Your objective:
Find the line below with "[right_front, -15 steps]" and the line with "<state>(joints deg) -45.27". Output them and the lines between, exactly, but not the pictures.

Supplied records:
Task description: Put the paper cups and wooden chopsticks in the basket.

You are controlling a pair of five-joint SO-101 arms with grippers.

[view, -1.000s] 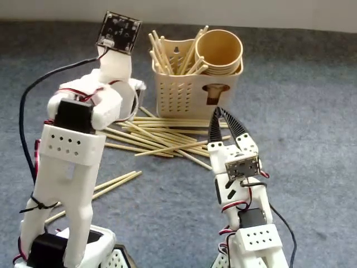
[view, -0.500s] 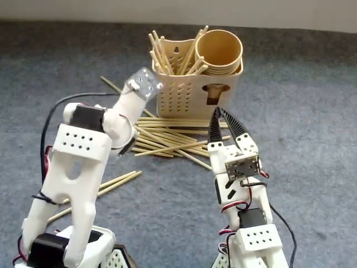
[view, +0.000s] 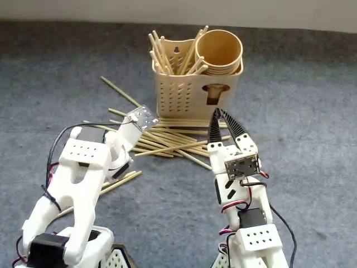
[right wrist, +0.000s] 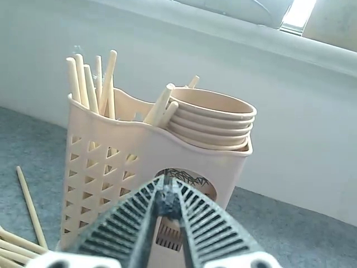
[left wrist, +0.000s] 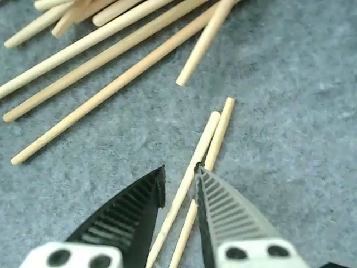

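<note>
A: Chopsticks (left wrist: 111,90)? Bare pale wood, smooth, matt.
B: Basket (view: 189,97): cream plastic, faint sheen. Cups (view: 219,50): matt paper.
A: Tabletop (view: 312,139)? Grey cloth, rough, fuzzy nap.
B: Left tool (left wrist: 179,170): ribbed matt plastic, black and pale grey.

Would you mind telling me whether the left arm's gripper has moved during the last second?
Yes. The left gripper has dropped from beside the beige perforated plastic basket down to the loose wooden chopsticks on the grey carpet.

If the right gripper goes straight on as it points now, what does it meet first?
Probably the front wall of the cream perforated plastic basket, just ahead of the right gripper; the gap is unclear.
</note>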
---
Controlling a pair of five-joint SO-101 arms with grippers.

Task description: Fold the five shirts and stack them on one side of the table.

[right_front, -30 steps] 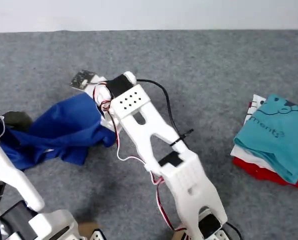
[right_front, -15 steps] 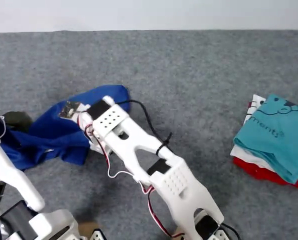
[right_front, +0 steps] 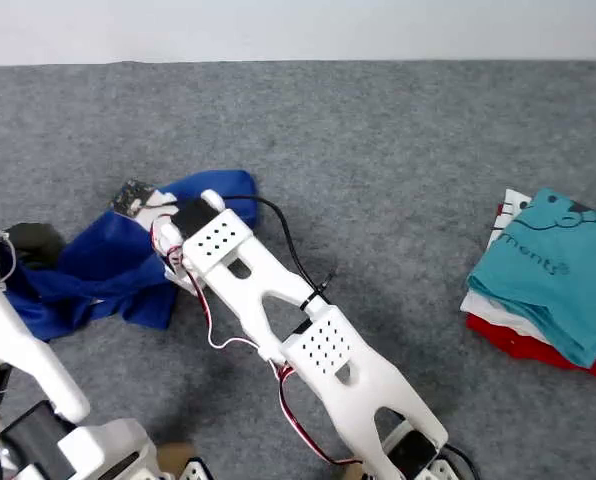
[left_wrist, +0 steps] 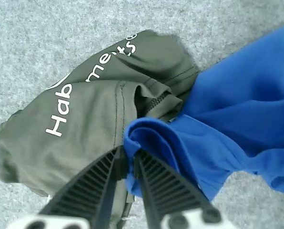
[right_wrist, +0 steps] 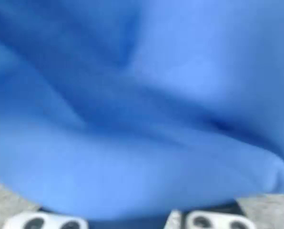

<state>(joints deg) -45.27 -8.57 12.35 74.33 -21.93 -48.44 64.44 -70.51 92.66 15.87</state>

Written answer:
[right_front, -15 steps] 
[right_front, +0 steps] 
[left_wrist, +0 steps] 
[right_wrist, +0 steps] 

<state>(joints deg) -45.27 -8.57 12.35 74.33 -21.93 -48.44 64.44 -70.51 92.66 15.87</state>

Nothing else remains for this exercise.